From mboxrd@z Thu Jan  1 00:00:00 1970
From: Liping Zhang <zlpnobody@gmail.com>
Subject: Re: [PATCH nf 2/5] netfilter: nfnl_cthelper: fix incorrect helper->expect_class_max
Date: Tue, 21 Mar 2017 22:35:43 +0800
Message-ID: <CAML_gOcFGgeT3SwWgi8g=apH8hxcW3ytvE98=15qupES3bXG6g@mail.gmail.com>
References: <1489934162-7415-1-git-send-email-zlpnobody@163.com>
 <1489934162-7415-3-git-send-email-zlpnobody@163.com> <20170321102752.GB1940@salvia>
Mime-Version: 1.0
Content-Type: text/plain; charset=UTF-8
Cc: Liping Zhang <zlpnobody@163.com>,
        Netfilter Developer Mailing List
        <netfilter-devel@vger.kernel.org>
To: Pablo Neira Ayuso <pablo@netfilter.org>
Return-path: <netfilter-devel-owner@vger.kernel.org>
Received: from mail-vk0-f47.google.com ([209.85.213.47]:34584 "EHLO
        mail-vk0-f47.google.com" rhost-flags-OK-OK-OK-OK) by vger.kernel.org
        with ESMTP id S932652AbdCUOfp (ORCPT
        <rfc822;netfilter-devel@vger.kernel.org>);
        Tue, 21 Mar 2017 10:35:45 -0400
Received: by mail-vk0-f47.google.com with SMTP id z204so38983173vkd.1
        for <netfilter-devel@vger.kernel.org>; Tue, 21 Mar 2017 07:35:44 -0700 (PDT)
In-Reply-To: <20170321102752.GB1940@salvia>
Sender: netfilter-devel-owner@vger.kernel.org
List-ID: <netfilter-devel.vger.kernel.org>

Hi Pablo,

2017-03-21 18:27 GMT+08:00 Pablo Neira Ayuso <pablo@netfilter.org>:
[...]
>> +     class_max = ntohl(nla_get_be32(tb[NFCTH_POLICY_SET_NUM]));
>> +     if (class_max == 0)
>> +             return -EINVAL;
>
> I think this patch is just fixing up this case. We should always
> provide a policy for the expectation.

No, see comments below.

>
>> +     if (class_max > NF_CT_MAX_EXPECT_CLASSES)
>>               return -EOVERFLOW;
>>
>>       expect_policy = kzalloc(sizeof(struct nf_conntrack_expect_policy) *
>> -                             helper->expect_class_max, GFP_KERNEL);
>> +                             class_max, GFP_KERNEL);
>>       if (expect_policy == NULL)
>>               return -ENOMEM;
>>
>> -     for (i=0; i<helper->expect_class_max; i++) {
>> +     for (i = 0; i < class_max; i++) {
>>               if (!tb[NFCTH_POLICY_SET+i])
>>                       goto err;
>>
>> @@ -191,6 +191,8 @@ nfnl_cthelper_parse_expect_policy(struct nf_conntrack_helper *helper,
>>               if (ret < 0)
>>                       goto err;
>>       }
>> +
>> +     helper->expect_class_max = class_max - 1;
>
> Why - 1 ?
>
> class_max represents the array size, you can just keep this code the
> way it is.

Actually, expect_class_max represents the array size minus 1.

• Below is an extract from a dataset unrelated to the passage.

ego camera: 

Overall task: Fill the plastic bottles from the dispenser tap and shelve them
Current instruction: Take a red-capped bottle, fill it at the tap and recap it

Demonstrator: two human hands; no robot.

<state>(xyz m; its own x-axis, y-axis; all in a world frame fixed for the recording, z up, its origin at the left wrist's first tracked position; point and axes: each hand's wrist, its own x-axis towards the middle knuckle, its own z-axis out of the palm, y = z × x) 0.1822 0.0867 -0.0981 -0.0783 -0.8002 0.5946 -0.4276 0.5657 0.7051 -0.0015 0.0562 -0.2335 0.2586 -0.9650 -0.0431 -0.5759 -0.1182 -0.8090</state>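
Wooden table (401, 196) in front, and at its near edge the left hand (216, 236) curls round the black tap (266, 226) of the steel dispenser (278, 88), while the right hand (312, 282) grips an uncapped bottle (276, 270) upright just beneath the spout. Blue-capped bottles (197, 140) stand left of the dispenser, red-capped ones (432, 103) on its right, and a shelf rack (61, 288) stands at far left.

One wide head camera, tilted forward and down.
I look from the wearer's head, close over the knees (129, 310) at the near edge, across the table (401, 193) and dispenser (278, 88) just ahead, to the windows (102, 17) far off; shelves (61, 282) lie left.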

For sip, expect_class_max is set to SIP_EXPECT_MAX(3). For ftp,
expect_class_max is set to 0.

Also there's a "BUG_ON(me->expect_class_max >= NF_CT_MAX_EXPECT_CLASSES);"
in nf_conntrack_helper_register, so if we supply 4 expect_policys,
i.e. expect_class_max is 4, BUG_ON will happen.